Glenhill Advisors Wants Tekelec (TKLC) To Embark on an Aggressive Share Repurchase Program

In an amended 13D filing on Tekelec (Nasdaq: TKLC), 12.9% Glenhill Advisors disclosed a letter to the President and Chief Executive Officer of the Company expressing, among other things, the suggestion that the Company consider embarking on an aggressive share repurchase program.

The firm said, "At an enterprise value of $550 million, $425 million of cash, and having core operations (pre overhead) that produced $145 million and $112 million of EBIT in 2006 and 2005, respectively, valuation is exceptionally attractive. It appears clear that the marketplace fails to understand and appropriately value the magnitude of operating performance improvement in 2008 versus 2007 as a result of the pending resolution to the switching business. Additionally, we believe that the company has the ability to grow revenue double digits in 2008 (and beyond) and achieve operating margins near 20% longer term. In fact, if one were to make two reasonable assumptions: 1) that switching losses disappear entirely in 2008, and 2) that 2008 segment ebit will be equal to or greater than 2006, the company would generate $1.10 per share in free cash flow and roughly $0.95 per share in pre stock comp earnings.

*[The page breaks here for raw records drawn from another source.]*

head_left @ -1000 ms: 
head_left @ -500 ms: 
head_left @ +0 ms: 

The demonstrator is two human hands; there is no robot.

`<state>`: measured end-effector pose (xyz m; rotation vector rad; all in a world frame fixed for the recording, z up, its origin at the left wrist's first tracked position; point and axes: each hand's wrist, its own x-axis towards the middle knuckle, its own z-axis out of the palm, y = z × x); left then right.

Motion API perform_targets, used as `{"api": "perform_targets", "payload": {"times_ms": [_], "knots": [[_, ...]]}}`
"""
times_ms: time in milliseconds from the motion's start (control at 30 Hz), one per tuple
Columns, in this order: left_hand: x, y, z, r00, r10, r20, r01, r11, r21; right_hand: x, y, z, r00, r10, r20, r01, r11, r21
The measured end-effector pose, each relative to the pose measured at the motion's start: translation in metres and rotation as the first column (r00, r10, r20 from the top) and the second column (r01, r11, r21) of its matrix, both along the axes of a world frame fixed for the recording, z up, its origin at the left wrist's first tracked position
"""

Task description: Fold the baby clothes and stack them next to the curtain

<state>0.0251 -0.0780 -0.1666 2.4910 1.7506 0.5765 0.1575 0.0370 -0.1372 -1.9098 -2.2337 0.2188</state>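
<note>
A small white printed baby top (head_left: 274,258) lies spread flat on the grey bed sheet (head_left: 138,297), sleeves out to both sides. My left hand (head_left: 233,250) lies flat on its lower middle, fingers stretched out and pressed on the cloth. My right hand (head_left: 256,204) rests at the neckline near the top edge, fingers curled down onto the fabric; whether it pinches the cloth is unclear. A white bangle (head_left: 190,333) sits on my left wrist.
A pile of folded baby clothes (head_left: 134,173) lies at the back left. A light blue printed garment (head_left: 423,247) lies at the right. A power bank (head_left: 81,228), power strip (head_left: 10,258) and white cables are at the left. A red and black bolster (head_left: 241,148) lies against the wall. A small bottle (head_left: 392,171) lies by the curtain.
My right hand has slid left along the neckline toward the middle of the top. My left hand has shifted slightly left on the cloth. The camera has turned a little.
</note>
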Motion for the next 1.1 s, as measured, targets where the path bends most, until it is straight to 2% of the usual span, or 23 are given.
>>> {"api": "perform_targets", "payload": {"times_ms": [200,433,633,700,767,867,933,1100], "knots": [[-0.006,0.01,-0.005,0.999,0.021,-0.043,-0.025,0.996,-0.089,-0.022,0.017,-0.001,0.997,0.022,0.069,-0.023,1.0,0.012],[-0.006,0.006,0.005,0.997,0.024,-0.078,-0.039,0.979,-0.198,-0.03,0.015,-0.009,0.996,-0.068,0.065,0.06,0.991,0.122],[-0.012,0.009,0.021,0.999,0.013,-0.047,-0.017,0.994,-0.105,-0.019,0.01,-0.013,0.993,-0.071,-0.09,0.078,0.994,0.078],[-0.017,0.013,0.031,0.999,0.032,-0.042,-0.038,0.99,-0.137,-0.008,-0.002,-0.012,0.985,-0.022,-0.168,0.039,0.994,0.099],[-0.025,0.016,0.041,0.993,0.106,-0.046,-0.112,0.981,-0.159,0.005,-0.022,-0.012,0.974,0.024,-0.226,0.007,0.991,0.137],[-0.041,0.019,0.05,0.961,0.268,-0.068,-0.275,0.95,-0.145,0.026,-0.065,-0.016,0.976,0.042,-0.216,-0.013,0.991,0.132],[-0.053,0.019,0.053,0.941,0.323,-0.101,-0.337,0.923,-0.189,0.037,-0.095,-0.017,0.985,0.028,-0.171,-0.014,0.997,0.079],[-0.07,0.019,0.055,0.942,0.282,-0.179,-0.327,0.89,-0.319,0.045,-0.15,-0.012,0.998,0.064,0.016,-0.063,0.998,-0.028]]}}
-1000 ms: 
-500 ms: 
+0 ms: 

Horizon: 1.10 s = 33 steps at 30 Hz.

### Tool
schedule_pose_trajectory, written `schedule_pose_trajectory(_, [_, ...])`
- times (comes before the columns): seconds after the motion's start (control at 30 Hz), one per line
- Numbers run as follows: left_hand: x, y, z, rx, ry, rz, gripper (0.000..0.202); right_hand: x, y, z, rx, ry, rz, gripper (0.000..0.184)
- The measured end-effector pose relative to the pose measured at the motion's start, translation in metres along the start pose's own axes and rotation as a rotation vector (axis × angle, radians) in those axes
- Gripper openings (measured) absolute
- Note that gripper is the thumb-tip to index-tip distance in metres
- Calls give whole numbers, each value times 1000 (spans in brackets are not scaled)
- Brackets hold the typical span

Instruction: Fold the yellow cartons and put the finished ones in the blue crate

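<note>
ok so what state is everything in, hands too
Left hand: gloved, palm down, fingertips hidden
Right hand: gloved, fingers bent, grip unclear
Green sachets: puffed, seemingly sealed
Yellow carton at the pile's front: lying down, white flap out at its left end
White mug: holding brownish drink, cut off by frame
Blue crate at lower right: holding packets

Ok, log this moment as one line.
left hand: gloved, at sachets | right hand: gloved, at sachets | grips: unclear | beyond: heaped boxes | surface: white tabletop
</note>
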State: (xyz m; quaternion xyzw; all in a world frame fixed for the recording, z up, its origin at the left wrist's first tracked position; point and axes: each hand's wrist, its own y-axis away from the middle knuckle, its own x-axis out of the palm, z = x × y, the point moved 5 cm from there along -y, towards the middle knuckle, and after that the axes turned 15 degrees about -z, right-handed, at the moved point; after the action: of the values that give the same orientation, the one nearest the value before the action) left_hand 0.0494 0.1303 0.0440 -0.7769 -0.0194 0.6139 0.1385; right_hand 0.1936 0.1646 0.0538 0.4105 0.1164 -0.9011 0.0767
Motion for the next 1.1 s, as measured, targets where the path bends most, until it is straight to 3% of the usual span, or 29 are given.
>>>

We estimate using $200 million to repurchase shares would increase both earnings per share and free cash flow per share by approximately $0.20, making the decision highly accretive and would create shareholder value."
A Copy of the Letter:

First and foremost we would like to congratulate you and your team on the excellent job you have done over the past year rationalizing the company’s operations, restating financials, and now resolving all major outstanding litigation. With the Bouygues lawsuit behind us, we believe now is the time to call a special board meeting and get authorization to begin an aggressive share repurchase program.

At an enterprise value of $550 million, $425 million of cash, and having core operations (pre overhead) that produced $145 million and $112 million of EBIT in 2006 and 2005, respectively, valuation is exceptionally attractive. It appears clear that the marketplace fails to understand and appropriately value the magnitude of operating performance improvement in 2008 versus 2007 as a result of the pending resolution to the switching business. Additionally, we believe that the company has the ability to grow revenue double digits in 2008 (and beyond) and achieve operating margins near 20% longer term. In fact, if one were to make two reasonable assumptions: 1) that switching losses disappear entirely in 2008, and 2) that 2008 segment ebit will be equal to or greater than 2006, the company would generate $1.10 per share in free cash flow and roughly $0.95 per share in pre stock comp earnings. We estimate using $200 million to repurchase shares would increase both earnings per share and free cash flow per share by approximately $0.20, making the decision highly accretive and would create shareholder value.


As the single largest shareholder in the company we are optimistic that management will request, and the board will approve, a substantial share buyback.